» ACTIVITY: Only the lines below starting at the one that contains "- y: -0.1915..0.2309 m" and ending at the one that contains "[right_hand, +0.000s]" are to be reproduced, exactly and with both ends kept.

» Excerpts from a dataset:
============================================================

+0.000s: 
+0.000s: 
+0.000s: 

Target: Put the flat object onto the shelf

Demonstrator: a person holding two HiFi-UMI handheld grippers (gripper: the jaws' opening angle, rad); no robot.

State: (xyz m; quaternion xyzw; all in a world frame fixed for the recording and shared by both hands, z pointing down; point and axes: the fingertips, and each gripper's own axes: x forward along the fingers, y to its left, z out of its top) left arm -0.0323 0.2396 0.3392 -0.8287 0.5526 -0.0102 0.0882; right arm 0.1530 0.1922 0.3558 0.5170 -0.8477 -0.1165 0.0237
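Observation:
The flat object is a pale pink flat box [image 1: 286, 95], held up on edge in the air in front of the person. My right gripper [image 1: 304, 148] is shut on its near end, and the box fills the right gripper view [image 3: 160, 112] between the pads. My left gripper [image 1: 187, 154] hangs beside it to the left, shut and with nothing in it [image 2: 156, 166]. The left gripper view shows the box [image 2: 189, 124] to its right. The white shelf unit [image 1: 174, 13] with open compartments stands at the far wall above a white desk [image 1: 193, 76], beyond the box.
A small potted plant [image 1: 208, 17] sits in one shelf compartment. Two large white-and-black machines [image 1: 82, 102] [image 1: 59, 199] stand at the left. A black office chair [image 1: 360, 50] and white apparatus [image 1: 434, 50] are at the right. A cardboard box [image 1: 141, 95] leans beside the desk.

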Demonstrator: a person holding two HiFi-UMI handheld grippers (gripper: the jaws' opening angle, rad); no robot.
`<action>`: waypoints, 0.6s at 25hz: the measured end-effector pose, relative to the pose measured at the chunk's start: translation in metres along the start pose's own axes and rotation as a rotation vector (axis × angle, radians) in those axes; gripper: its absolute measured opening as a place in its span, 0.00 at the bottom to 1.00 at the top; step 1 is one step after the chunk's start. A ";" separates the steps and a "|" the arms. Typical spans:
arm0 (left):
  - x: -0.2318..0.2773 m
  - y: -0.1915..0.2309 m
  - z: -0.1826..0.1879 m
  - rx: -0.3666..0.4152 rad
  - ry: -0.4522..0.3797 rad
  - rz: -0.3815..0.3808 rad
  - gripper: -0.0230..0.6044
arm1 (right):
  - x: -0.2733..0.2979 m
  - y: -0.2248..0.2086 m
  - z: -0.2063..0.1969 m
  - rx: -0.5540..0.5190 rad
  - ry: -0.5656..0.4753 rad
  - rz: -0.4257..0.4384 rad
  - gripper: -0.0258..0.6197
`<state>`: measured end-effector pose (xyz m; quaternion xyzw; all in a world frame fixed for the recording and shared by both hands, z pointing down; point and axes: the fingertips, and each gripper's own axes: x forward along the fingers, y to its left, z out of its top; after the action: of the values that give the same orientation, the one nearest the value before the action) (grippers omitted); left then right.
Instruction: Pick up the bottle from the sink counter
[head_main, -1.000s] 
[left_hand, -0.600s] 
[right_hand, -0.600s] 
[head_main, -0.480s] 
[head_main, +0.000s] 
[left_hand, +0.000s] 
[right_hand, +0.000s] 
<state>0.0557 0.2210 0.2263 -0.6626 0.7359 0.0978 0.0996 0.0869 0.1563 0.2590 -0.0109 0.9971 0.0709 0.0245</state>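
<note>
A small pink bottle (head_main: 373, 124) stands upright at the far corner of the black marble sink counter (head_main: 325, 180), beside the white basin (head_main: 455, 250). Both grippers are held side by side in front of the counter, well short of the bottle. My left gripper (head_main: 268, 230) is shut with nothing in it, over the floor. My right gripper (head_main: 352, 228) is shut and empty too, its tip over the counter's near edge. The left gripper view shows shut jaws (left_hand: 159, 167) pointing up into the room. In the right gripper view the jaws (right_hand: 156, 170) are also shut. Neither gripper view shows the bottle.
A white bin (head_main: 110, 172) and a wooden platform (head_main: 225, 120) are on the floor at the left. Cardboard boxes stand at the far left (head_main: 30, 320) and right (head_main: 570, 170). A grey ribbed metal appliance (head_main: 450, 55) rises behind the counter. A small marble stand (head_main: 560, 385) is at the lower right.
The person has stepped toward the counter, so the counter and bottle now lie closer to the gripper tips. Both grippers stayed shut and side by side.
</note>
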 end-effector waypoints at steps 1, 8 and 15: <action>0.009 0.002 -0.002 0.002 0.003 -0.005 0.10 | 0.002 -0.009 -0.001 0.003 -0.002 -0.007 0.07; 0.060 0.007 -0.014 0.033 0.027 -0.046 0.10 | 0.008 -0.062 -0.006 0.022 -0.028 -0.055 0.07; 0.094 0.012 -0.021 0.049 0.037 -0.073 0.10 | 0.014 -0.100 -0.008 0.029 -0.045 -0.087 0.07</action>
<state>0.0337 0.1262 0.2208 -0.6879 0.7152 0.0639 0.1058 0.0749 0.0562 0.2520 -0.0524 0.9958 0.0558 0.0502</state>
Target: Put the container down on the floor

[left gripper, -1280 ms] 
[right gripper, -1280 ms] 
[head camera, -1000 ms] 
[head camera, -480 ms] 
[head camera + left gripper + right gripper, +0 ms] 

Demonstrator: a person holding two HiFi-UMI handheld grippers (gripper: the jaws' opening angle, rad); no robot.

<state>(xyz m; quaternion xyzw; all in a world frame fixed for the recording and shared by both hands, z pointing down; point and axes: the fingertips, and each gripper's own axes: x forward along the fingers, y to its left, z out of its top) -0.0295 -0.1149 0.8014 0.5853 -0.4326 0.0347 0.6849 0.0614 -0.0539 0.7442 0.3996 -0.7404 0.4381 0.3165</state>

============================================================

» EXERCISE ANSWER:
  - y: -0.1915..0.2309 m
  - z: -0.1826..0.1879 m
  - rx: -0.3666..0.4152 rad
  - ry: -0.4522..0.3797 rad
  - rz: -0.3815..0.3808 rad
  - gripper: -0.0230..0.6044
arm1 (right):
  - x: -0.2733..0.2979 m
  - y: -0.2248..0.2086 m
  - z: -0.2063..0.1969 m
  - rx: -0.5540..0.5190 rad
  - ry: -0.5656..0.4753 rad
  - rz: -0.4257..0.4384 rad
  - gripper: -0.0258..0.6197
`<state>`: measured end-effector pose (xyz m; quaternion xyzw; all in a world frame fixed for the recording and shared by both hands, z pointing down; point and axes: the fingertips, and each gripper's own axes: x forward along the fingers, y to its left, z out of its top; after the action: of the values that give the same orientation, the one nearest the value before the action) (grippers omitted); left then right.
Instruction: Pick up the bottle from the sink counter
[head_main, -1.000s] 
[left_hand, -0.600s] 
[right_hand, -0.600s] 
[head_main, -0.480s] 
[head_main, +0.000s] 
[left_hand, +0.000s] 
[right_hand, +0.000s] 

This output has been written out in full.